Work to be completed: Return every line of the data that contains the string "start".

Source material:
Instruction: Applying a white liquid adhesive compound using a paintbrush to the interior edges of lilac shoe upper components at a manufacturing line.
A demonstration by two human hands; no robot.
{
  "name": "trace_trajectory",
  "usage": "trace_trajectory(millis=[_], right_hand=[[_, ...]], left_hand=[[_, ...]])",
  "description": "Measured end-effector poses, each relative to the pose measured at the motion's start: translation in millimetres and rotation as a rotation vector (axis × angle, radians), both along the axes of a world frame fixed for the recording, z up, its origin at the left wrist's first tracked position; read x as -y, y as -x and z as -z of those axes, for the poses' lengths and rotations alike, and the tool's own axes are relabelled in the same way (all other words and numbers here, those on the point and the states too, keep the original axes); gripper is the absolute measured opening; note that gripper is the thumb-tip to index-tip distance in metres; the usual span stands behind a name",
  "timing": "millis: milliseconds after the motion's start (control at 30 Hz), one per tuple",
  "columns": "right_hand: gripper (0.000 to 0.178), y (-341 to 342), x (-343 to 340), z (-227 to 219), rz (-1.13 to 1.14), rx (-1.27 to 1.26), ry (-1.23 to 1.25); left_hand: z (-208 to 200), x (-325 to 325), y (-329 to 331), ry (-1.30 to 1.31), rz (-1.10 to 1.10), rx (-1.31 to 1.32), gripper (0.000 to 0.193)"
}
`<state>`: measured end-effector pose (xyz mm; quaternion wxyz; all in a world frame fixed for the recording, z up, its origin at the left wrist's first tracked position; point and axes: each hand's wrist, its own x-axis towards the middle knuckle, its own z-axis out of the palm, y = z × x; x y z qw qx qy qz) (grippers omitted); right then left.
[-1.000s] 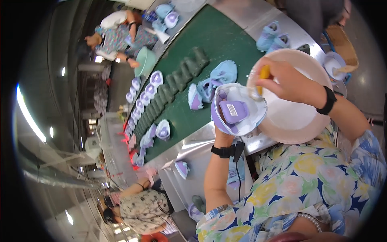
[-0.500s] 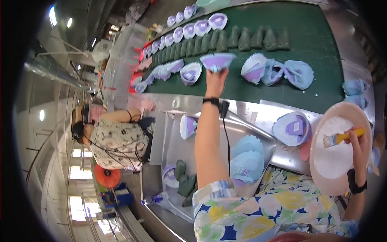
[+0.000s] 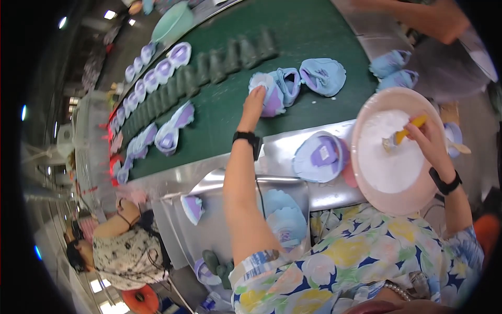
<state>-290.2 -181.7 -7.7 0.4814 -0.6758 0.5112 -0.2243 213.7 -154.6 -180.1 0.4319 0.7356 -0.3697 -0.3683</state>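
My left hand [image 3: 252, 111] reaches over the green belt, its fingers closed on the edge of a light-blue and purple shoe upper [image 3: 274, 100]. That upper lies at the left end of a small group, against another blue upper [image 3: 288, 86]; a third blue upper [image 3: 323, 77] lies to its right. In my right hand [image 3: 432, 145] is a brush [image 3: 412, 129] with a yellow handle. Its bristles are at the white paste [image 3: 389, 162] in a wide pinkish basin [image 3: 364, 180]. Part of the left fingers' grip is hidden.
Rows of dark green shoe lasts [image 3: 217, 67] and purple uppers [image 3: 164, 69] line the green belt [image 3: 219, 112]. A blue-purple upper [image 3: 320, 157] rests on the metal ledge beside the basin. A metal tray [image 3: 209, 230] holds more pieces. One person [image 3: 128, 246] sits at left; another's arm [image 3: 418, 18] shows upper right.
My left hand has let go of the upper it held, which now lies on the belt at left, and moved right to another upper. The view has shifted; the brush stays in my right hand.
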Motion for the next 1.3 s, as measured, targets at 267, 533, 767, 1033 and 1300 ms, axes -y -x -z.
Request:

Task result:
  "description": "Measured end-effector poses, each relative to the pose measured at the motion's start: translation in millimetres and rotation as a rotation vector (axis × angle, radians), both along the axes of a world frame fixed for the recording, z up, its origin at the left wrist's first tracked position; read x as -y, y as -x and z as -z of those axes, for the poses' lengths and rotations alike, and the tool's own axes are relabelled in the same way (all other words and numbers here, those on the point and the states too, keep the original axes); gripper is the absolute measured opening; note that gripper is the thumb-tip to index-tip distance in metres; the usual span stands behind a name",
  "timing": "millis: milliseconds after the motion's start (control at 30 Hz), one per tuple",

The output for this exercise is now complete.